## TASK DETAILS
Please return the whole listing, character for character.

───── DATASET SECTION

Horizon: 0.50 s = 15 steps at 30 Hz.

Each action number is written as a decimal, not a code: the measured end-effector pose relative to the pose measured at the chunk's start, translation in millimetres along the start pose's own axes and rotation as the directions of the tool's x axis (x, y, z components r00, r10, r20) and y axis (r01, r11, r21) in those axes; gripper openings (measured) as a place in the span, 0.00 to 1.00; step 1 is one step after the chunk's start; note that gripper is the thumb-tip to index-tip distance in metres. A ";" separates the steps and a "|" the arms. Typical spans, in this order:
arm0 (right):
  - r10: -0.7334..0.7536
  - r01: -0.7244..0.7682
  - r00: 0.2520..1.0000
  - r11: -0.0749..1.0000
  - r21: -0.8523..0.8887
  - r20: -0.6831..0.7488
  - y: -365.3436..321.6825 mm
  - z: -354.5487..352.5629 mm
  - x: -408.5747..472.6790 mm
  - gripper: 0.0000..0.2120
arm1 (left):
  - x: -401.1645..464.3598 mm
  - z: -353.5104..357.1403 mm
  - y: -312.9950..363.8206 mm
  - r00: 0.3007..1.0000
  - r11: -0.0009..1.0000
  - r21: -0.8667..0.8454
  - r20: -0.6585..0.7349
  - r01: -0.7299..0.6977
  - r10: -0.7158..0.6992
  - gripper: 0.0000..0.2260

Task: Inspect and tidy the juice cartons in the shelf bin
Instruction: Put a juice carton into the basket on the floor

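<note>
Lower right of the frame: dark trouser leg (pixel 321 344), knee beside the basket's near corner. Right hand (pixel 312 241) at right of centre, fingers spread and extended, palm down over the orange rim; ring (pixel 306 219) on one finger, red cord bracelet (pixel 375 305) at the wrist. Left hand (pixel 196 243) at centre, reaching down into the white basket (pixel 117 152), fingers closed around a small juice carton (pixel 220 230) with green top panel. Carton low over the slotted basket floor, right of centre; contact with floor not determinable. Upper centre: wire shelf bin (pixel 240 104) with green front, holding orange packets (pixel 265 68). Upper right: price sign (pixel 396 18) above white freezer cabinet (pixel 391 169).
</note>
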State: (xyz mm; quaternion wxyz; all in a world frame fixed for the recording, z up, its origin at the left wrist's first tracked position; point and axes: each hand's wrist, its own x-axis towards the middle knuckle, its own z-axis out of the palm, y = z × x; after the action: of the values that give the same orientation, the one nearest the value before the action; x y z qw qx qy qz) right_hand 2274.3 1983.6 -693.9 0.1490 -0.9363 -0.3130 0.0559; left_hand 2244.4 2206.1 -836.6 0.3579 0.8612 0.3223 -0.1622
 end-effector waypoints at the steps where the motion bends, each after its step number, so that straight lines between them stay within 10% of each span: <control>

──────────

## RESPONSE TO THE TASK
Horizon: 0.50 s = 15 steps at 30 Hz.

Each action number is written as a decimal, not a code: the measured end-effector pose relative to the pose measured at the chunk's start, translation in millimetres along the start pose's own axes and rotation as the directions of the tool's x axis (x, y, z components r00, r10, r20) and y axis (r01, r11, r21) in those axes; gripper openings (measured) as a place in the span, 0.00 to 1.00; step 1 is one step after the chunk's start; note that gripper is the thumb-tip to index-tip distance in metres. A ";" separates the steps and a "|" the arms. Typical spans, in this order:
arm0 (right):
  - r10: -0.7334..0.7536
  - r01: -0.7244..0.7682
  - r00: 0.2520..1.0000
  - r11: -0.0749..1.0000
  - r21: -0.8523..0.8887
  - r20: -0.6831..0.7488
  - y: -365.3436..321.6825 mm
  - z: -354.5487..352.5629 mm
  - x: -408.5747..472.6790 mm
  - gripper: 0.0000..0.2120
arm1 (left):
  - x: -401.1645..464.3598 mm
  - z: -353.5104..357.1403 mm
  - y: -312.9950..363.8206 mm
  - r00: 0.3007..1.0000
  - r11: -0.0009..1.0000
  - r21: -0.8667..0.8454
  - r20: -0.6585..0.7349
  - r01: -0.7299..0.6977
  - r10: -0.7158..0.6992
  - gripper: 0.0000..0.2260

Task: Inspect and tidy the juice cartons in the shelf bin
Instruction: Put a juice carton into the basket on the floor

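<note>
Lower right of the frame: dark trouser leg (pixel 321 344), knee beside the basket's near corner. Right hand (pixel 312 241) at right of centre, fingers spread and extended, palm down over the orange rim; ring (pixel 306 219) on one finger, red cord bracelet (pixel 375 305) at the wrist. Left hand (pixel 196 243) at centre, reaching down into the white basket (pixel 117 152), fingers closed around a small juice carton (pixel 220 230) with green top panel. Carton low over the slotted basket floor, right of centre; contact with floor not determinable. Upper centre: wire shelf bin (pixel 240 104) with green front, holding orange packets (pixel 265 68). Upper right: price sign (pixel 396 18) above white freezer cabinet (pixel 391 169).
</note>
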State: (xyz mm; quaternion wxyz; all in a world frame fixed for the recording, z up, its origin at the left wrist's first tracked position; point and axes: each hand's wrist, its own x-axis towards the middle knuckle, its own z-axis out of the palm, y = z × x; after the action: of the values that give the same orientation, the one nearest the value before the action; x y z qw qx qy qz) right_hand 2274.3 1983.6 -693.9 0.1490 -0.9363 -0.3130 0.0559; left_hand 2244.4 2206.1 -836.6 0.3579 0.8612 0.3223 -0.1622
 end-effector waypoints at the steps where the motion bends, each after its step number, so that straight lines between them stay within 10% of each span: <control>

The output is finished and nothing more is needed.